→ **WHAT NEEDS TO BE DONE**: Reproduce precisely the lines of the listing below, starting with the line that contains "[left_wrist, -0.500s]" and stopping after the line that contains "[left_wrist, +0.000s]"; include nothing else.

→ **SOURCE DATA**:
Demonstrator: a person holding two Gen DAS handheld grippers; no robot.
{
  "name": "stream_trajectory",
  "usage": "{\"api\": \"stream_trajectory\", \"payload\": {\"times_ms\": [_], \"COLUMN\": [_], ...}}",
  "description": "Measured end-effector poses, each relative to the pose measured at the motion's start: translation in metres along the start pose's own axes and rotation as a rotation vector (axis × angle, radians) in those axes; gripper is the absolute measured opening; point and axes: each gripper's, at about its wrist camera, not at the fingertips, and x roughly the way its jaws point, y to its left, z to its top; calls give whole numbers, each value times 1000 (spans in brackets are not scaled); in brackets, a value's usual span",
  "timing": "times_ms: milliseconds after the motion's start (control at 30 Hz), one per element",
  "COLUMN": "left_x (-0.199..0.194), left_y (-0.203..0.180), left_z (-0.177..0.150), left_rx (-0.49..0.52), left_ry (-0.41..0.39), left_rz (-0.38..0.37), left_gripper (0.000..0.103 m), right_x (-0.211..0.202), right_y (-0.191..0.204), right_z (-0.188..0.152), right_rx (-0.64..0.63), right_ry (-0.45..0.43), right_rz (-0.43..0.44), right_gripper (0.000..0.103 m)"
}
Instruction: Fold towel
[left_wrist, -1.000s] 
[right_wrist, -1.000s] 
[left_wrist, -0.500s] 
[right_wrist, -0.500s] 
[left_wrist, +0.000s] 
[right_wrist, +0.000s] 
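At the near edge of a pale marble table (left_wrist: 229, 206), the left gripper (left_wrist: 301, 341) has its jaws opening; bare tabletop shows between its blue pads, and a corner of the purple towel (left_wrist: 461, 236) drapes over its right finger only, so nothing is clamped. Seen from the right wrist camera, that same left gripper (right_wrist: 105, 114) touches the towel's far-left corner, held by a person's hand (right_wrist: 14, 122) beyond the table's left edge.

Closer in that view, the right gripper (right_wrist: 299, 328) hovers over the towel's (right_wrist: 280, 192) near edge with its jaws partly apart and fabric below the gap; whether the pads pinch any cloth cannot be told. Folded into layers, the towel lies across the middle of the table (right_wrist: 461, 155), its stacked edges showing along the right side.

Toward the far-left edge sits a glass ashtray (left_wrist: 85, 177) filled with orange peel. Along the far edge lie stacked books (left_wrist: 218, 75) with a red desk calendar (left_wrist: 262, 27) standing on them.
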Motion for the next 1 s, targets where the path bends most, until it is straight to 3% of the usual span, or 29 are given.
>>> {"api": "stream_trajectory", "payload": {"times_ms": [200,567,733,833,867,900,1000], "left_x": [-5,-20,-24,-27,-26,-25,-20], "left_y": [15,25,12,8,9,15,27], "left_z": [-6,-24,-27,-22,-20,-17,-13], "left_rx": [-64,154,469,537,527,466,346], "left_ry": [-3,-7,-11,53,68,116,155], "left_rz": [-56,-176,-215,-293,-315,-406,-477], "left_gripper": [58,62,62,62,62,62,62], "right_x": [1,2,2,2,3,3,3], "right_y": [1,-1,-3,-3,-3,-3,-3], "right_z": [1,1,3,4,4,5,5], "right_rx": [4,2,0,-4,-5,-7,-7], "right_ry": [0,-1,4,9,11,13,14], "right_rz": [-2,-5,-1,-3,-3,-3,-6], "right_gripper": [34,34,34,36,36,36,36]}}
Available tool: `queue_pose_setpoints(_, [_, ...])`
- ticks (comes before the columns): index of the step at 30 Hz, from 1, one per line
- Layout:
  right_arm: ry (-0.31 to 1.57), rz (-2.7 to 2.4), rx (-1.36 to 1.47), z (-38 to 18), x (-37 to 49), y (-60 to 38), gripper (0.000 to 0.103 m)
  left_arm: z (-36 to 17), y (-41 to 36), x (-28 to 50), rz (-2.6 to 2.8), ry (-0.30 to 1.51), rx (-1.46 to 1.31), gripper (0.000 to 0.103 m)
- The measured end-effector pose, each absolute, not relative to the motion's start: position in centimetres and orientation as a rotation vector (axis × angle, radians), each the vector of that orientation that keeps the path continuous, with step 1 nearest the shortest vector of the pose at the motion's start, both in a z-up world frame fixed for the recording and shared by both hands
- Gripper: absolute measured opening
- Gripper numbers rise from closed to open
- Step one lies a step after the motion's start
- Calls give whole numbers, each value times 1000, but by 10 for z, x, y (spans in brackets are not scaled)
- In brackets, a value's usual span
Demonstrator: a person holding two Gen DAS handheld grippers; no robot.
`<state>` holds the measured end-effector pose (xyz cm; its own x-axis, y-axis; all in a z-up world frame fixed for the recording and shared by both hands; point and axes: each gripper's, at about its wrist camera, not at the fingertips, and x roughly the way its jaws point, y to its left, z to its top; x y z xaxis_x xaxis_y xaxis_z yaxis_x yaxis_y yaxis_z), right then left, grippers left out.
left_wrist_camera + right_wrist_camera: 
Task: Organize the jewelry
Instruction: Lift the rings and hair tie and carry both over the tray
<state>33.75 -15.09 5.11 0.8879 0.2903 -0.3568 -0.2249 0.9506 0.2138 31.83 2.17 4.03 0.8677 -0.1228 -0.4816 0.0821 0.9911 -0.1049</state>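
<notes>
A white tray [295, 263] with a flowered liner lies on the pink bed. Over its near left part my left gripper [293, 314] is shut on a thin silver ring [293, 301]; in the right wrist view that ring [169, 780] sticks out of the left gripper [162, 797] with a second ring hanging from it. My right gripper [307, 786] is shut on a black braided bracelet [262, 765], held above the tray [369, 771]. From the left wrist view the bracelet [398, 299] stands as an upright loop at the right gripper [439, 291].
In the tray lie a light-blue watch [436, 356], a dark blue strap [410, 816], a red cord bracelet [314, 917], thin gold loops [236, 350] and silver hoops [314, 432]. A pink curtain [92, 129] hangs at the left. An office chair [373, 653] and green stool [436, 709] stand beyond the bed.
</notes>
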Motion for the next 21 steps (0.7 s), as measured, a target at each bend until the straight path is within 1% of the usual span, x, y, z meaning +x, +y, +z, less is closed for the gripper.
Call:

→ **EXERCISE RESULT**:
[left_wrist, -0.500s] 
[right_wrist, -0.500s] 
[left_wrist, +0.000s] 

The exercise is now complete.